● BRIEF
Every line of the entries below from the one containing "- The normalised" to the one containing "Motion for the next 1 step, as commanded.", both ends included, must be written out exactly. No other line belongs in the answer.

● EXERCISE MATERIALS
○ ○ ○ ○ ○

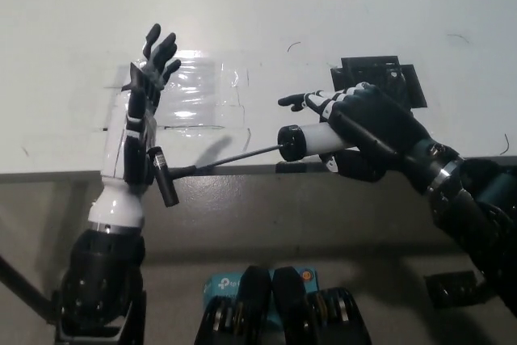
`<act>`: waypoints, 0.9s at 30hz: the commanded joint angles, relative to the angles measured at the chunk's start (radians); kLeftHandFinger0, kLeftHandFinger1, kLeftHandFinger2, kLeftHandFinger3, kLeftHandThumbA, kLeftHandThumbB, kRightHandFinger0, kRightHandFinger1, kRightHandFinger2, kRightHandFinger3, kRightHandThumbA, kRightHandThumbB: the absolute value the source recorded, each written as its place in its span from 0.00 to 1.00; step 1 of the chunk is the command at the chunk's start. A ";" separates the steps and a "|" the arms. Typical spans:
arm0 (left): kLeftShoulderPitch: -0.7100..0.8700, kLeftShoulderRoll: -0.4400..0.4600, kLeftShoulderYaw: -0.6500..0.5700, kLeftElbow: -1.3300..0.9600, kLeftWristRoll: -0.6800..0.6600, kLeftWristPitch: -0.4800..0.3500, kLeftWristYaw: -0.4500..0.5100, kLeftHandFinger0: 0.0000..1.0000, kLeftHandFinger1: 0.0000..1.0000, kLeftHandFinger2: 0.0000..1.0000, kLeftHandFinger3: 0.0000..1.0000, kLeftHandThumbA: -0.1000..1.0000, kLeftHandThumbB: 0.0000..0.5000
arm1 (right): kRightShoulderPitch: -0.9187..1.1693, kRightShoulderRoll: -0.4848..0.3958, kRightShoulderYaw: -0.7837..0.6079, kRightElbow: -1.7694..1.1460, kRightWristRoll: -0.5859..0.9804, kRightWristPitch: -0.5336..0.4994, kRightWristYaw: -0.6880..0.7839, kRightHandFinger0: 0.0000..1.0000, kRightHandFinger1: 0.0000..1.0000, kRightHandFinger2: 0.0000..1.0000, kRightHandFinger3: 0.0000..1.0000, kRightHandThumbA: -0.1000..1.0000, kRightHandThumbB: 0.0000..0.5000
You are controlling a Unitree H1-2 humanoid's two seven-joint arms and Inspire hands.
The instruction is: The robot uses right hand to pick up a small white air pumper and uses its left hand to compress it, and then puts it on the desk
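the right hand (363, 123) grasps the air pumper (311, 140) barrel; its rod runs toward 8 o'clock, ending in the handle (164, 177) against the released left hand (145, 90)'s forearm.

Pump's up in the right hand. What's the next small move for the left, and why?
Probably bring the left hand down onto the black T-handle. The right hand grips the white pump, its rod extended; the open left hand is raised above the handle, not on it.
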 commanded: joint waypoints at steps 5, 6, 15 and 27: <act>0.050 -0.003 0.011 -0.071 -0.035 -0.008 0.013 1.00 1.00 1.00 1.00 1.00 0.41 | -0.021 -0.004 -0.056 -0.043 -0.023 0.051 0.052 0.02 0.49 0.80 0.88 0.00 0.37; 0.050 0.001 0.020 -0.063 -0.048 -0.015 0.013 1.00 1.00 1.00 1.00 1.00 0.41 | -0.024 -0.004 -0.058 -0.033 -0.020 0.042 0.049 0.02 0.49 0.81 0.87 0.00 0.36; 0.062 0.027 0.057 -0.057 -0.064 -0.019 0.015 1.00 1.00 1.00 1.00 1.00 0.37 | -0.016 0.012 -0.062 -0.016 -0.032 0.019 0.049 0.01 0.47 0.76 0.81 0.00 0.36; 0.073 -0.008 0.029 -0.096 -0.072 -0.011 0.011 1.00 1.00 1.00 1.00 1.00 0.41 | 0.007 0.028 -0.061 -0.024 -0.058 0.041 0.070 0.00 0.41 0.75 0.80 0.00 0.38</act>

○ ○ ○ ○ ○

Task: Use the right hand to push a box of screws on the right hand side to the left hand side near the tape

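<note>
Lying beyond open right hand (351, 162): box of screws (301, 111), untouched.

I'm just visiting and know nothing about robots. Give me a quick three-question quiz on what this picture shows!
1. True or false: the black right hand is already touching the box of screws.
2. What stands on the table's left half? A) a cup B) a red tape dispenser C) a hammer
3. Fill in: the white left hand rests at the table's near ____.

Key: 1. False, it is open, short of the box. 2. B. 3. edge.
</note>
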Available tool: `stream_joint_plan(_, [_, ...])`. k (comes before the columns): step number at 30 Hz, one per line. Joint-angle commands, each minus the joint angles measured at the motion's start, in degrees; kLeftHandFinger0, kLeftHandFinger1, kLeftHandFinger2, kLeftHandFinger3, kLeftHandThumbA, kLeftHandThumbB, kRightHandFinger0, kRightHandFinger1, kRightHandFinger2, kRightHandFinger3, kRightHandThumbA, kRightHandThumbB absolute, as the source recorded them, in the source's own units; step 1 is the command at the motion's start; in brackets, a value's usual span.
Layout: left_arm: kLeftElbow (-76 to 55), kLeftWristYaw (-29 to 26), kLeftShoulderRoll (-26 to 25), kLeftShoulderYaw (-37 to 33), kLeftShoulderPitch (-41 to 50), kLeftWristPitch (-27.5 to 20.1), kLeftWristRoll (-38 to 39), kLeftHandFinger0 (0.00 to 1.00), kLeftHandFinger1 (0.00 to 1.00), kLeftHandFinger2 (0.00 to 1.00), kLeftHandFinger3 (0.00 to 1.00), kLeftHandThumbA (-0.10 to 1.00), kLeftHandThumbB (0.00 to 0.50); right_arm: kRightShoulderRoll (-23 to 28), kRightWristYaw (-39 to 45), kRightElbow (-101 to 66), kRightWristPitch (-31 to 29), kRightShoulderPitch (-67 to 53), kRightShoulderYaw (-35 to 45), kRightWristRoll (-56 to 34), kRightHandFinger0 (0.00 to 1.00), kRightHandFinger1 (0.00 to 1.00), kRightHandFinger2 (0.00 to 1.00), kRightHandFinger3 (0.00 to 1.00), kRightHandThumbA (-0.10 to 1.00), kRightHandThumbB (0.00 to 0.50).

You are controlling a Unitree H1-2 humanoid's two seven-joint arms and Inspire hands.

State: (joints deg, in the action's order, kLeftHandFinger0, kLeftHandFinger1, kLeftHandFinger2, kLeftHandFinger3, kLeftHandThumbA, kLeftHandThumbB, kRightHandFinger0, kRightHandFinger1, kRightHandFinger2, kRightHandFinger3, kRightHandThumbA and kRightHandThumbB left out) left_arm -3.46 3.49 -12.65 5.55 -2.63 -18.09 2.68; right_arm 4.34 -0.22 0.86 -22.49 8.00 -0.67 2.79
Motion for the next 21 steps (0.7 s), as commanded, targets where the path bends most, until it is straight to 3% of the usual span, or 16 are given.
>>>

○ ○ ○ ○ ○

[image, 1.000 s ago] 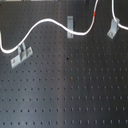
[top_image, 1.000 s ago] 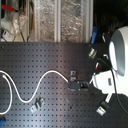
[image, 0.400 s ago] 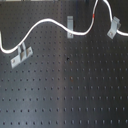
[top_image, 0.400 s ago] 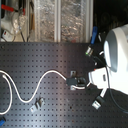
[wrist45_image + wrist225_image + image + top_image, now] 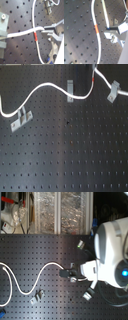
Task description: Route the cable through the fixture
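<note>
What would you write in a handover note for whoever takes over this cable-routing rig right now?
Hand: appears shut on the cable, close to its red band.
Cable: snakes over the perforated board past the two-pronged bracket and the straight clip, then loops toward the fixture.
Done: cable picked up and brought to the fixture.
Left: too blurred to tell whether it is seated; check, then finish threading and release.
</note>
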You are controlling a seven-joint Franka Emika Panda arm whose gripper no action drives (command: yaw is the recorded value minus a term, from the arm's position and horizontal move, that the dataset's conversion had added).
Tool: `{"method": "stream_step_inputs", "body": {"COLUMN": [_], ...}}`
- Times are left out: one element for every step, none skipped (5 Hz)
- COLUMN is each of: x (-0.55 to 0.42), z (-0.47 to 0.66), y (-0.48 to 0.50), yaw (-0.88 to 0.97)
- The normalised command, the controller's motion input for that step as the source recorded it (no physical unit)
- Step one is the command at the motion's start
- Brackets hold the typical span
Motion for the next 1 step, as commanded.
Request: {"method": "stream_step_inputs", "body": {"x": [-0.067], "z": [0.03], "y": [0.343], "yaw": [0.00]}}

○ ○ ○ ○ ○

● REPLY TO THE TASK
- The normalised command, the controller's motion input for that step as the source recorded it (no physical unit)
- Step one is the command at the motion's start
- Brackets hold the typical span
Motion for the next 1 step, as commanded.

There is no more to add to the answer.